4.7. Releasing of Anthracyclines form APO(Drug) Nanocages

The kinetics of drug release from APO(drug) was evaluated using PBS buffer pH 7.4 and McIlvain buffers with pH 3.6, 4.6, and 5.6. In brief, 300 µL of the appropriate buffer was added to the APO(drug) and samples were incubated for 6 h at 37 °C. At the pre-set time points (1 h apart), the solution with unbound drug was separated by filtration using Amicon-Ultra-0.5 mL 3K at RT. The container with APO(drug) nanocarriers was replenished with an equal volume of blank buffer (300 µL). The release study was carried out in triplicate for each pH.

4.8. Cell Culture

Cells were cultured in a humidified incubator at 37 °C with 5% CO₂. The cell lines used in this study: standard HeLa cancer cells, MDA-MB-231 human mammary gland breast cancer adenocarcinoma cells, and MCF10A human mammary non-tumorigenic epithelial cells, were obtained from American Type Culture Collection (Manassas, VA, USA). HeLa and MDA-MB-231 cells were cultured as monolayers in Dulbecco’s Modified Eagle Medium (DMEM) supplemented with 10% fetal bovine serum (FBS). The growth medium for MCF10A cells contained DMEM, horse serum (5%), epidermal growth factor (EGF, 20 ng/mL), hydrocortisone (0.5 mg/mL), cholera toxin (100 ng/mL), and insulin (10 μg/mL). Cells were routinely passed at 80–90% confluence, using trypsin/EDTA.

4.9. Cell Death Assay

To determine the fraction of dead and apoptotic cells induced by targeted free anthracyclines (DOX, EPI, IDA) and APO nanocages uploaded with encapsulated anthracyclines (DOX, EPI, or IDA), the Annexin V method was used. MDA-MB-231 cells were exposed to the indicated concentrations of anticancer drugs and APO nanocages for 72 h. Media and cells were then collected, pelleted, and processed according to the Muse™ Cell Analyzer Annexin V and Dead Cell Kit instructions (MCH100105). Briefly, 100 µL of cells in suspension were added to tubes. Next, 100 μL of the Muse™ Annexin V & Dead Cell Reagent was added to each tube. Samples were stained for 20 min at room temperature in the dark. Approximately 5000 cells were gated for analysis per sample; triplicate biological replicates were analyzed.

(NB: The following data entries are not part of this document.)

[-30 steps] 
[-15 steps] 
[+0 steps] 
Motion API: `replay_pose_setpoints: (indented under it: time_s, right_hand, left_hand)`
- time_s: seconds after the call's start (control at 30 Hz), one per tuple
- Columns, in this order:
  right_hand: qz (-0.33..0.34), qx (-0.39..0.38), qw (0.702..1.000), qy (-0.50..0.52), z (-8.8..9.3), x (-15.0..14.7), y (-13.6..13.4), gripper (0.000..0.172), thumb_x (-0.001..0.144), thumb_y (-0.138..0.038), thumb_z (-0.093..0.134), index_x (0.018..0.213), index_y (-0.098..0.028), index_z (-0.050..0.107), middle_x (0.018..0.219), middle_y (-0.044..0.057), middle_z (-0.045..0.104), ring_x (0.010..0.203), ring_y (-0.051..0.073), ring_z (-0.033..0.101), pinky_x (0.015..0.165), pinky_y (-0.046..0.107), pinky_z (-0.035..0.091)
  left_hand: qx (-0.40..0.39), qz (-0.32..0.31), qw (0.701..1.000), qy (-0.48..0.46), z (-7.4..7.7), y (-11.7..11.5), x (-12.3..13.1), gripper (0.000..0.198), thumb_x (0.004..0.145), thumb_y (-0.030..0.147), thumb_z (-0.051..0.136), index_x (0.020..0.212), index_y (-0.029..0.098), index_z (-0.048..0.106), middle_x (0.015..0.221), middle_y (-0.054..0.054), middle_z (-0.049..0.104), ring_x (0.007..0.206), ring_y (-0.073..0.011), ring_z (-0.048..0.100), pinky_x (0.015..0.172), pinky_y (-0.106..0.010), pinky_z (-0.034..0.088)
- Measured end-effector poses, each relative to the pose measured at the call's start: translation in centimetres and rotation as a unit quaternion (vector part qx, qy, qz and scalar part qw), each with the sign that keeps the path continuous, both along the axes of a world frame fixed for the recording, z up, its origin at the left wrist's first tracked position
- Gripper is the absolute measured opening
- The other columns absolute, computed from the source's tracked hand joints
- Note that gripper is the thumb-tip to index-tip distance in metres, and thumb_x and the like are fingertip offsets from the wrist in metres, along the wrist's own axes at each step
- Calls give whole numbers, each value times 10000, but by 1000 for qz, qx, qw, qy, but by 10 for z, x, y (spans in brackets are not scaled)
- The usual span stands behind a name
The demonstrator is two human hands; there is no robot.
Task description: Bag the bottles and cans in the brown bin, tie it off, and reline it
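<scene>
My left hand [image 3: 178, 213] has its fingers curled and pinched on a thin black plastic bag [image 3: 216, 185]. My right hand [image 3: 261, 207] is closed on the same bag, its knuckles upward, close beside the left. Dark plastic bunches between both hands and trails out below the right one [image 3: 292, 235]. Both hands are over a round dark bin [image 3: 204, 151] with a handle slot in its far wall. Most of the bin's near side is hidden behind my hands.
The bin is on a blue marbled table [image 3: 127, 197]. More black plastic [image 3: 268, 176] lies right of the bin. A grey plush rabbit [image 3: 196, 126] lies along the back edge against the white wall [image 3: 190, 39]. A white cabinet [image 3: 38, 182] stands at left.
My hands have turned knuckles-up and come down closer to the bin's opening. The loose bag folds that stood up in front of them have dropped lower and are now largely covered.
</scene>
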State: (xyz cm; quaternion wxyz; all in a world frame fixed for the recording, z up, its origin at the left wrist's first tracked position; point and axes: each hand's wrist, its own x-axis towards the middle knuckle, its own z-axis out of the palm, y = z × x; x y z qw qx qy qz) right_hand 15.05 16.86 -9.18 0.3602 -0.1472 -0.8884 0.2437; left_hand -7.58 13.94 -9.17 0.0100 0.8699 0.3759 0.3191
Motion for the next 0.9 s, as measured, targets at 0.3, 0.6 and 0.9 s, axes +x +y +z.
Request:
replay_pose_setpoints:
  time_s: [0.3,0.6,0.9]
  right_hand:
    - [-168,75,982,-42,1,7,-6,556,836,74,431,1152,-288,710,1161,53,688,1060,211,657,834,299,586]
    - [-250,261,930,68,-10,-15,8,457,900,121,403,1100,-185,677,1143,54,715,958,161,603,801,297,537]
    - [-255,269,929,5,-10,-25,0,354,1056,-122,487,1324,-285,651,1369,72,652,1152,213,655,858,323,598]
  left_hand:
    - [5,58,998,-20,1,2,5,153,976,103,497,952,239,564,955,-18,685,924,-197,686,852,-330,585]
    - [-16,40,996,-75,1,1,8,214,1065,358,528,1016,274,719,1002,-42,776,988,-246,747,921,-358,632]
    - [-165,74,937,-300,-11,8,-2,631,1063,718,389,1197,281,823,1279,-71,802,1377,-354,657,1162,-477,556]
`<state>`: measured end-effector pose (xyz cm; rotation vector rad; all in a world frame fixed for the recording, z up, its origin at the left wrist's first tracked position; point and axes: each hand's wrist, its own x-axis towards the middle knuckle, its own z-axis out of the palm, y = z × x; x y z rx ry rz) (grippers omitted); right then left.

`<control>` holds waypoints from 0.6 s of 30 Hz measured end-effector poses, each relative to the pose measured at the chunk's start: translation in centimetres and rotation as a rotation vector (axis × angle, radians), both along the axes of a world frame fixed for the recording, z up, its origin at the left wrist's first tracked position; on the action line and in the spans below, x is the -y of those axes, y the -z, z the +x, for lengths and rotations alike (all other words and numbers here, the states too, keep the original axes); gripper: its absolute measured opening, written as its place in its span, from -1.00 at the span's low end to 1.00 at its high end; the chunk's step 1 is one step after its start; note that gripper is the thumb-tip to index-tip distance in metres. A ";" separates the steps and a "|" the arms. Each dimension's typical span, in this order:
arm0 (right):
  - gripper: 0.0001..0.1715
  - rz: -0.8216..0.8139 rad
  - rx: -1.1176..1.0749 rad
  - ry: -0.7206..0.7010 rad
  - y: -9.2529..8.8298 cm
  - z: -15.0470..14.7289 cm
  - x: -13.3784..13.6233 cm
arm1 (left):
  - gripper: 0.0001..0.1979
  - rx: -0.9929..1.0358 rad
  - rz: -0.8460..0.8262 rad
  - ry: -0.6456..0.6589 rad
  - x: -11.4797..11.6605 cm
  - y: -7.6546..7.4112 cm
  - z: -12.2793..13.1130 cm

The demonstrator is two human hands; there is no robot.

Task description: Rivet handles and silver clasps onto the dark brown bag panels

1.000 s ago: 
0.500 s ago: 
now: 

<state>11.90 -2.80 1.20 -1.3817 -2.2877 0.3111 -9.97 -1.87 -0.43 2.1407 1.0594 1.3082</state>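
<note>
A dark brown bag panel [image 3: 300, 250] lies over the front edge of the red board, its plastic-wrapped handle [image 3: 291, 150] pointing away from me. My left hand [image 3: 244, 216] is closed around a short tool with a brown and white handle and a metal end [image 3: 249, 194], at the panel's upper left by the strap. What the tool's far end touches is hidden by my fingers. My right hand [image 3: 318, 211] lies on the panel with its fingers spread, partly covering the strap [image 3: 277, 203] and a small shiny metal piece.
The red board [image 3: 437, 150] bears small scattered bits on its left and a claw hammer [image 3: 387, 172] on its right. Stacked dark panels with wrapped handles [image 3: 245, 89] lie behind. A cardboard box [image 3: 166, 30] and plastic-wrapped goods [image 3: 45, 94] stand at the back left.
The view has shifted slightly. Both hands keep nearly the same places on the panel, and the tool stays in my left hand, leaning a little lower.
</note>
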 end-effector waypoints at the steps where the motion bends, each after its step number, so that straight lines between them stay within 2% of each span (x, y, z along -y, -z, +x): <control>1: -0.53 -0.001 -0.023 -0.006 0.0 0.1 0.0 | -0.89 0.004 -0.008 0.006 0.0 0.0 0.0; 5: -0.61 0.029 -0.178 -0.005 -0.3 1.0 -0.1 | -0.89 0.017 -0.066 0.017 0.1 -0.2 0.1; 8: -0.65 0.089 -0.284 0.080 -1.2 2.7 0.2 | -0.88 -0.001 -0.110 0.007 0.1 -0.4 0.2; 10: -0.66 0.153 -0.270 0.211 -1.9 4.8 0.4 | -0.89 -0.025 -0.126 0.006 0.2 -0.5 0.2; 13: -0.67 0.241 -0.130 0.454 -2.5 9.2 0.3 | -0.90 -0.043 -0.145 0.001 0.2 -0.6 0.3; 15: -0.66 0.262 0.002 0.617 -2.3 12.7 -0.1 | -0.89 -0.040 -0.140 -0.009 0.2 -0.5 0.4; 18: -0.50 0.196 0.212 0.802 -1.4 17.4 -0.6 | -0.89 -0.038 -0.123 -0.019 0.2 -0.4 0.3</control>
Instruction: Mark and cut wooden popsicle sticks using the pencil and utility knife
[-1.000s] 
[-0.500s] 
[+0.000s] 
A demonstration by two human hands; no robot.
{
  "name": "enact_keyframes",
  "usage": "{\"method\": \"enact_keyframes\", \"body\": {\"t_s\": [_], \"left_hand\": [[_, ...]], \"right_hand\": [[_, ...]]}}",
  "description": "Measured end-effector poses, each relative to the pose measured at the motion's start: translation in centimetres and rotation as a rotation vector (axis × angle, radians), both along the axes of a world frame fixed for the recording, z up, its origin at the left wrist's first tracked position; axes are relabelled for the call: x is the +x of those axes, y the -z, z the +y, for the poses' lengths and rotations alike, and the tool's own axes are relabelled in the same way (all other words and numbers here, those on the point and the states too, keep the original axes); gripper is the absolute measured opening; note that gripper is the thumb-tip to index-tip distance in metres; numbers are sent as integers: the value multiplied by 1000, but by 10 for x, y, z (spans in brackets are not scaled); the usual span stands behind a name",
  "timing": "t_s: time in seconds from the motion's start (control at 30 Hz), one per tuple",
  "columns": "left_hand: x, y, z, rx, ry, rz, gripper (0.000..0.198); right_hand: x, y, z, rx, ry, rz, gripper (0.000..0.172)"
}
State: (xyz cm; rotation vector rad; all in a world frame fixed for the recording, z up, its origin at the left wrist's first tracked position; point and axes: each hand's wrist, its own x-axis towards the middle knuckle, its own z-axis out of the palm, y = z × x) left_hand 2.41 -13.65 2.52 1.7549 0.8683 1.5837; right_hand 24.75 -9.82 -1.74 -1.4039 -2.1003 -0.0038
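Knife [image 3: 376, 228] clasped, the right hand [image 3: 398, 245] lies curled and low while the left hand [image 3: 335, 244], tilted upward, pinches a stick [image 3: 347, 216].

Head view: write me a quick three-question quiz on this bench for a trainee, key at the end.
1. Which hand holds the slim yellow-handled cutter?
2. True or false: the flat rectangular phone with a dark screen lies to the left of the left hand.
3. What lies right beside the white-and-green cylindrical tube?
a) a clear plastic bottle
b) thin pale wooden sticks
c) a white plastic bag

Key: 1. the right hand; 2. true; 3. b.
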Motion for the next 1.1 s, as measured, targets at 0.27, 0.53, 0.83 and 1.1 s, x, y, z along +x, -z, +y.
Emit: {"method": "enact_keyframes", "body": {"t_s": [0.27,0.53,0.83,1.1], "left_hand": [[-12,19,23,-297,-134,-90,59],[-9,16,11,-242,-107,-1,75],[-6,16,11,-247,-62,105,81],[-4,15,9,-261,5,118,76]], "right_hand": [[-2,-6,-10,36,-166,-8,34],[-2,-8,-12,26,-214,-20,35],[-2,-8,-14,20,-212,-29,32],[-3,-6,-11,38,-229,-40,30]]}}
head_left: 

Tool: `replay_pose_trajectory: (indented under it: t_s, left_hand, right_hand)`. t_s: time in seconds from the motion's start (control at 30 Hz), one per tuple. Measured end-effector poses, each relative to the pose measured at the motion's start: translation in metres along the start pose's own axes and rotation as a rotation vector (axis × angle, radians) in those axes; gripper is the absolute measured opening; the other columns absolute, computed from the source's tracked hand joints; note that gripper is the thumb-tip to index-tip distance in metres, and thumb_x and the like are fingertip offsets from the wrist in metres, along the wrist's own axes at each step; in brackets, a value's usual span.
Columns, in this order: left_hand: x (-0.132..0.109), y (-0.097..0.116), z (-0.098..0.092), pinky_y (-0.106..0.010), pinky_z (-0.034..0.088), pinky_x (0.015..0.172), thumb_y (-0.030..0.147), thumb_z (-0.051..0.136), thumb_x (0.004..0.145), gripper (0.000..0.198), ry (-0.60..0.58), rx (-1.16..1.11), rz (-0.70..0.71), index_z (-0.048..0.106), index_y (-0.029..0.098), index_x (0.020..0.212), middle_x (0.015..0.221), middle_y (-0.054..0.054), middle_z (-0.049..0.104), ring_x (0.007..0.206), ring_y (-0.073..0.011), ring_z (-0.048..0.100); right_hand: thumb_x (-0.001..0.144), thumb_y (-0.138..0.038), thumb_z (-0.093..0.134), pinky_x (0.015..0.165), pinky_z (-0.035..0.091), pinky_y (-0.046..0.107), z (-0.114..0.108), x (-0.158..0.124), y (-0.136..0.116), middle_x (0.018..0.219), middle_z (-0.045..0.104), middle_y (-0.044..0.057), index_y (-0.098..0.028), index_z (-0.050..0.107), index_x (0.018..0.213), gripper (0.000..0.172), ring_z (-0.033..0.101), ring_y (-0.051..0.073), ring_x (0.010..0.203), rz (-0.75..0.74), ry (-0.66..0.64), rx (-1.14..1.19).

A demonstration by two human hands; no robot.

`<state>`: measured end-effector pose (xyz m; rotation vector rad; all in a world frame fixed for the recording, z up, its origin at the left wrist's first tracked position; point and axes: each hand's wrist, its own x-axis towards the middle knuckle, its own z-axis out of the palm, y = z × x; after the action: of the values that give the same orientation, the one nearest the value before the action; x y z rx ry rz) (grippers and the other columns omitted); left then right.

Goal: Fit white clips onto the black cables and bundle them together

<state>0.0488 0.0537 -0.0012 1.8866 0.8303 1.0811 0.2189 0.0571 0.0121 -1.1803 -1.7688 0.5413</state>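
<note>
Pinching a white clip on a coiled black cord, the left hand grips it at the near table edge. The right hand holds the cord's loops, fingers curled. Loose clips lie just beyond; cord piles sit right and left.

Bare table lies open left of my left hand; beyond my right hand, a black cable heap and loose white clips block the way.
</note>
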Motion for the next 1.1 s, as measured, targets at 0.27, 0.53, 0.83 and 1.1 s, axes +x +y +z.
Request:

4.10. Cytotoxicity/Growth Inhibition Tests by Crystal Violet Staining

Cytotoxicity/growth inhibition assay is an in vitro cell survival assay based on the ability of a single cell to grow into a colony. HeLa, MDA-MB-231, and MCF10A cells were seeded onto six-well plates at a concentration of 150,000 cells/well such that they were 40% confluent at 24 h. The cells were then treated with IDA and APO(IDA) at concentrations: 0.0, 0.5, and 1.0 µM of the drug. After the treatment, cells were incubated in 5% CO₂ atmosphere at 37 °C for 72 h to allow for colony formation and growth. After the 72-h treatment, pictures of each well on the six-well plates were taken. The cells were then fixed in 3.7% formaldehyde for 15 min. The fixed cells were rinsed with PBS and stained for 10 min using 0.1% crystal violet. After staining, the plates were rinsed with water to remove the staining solution and allowed to air dry. To quantify, the cells were solubilized in 1% SDS and the absorbance at 590 nm was measured. The percentage of cell survival (PCS) was calculated as follows:

$$PCS=\frac{ \mathrm{No}. \mathrm{of} \mathrm{cells} \mathrm{after} \mathrm{treatment}}{\mathrm{No}. \mathrm{of} \mathrm{cells} \mathrm{in} \mathrm{UC}}\times 100$$

(29)

where UC stands for the untreated control.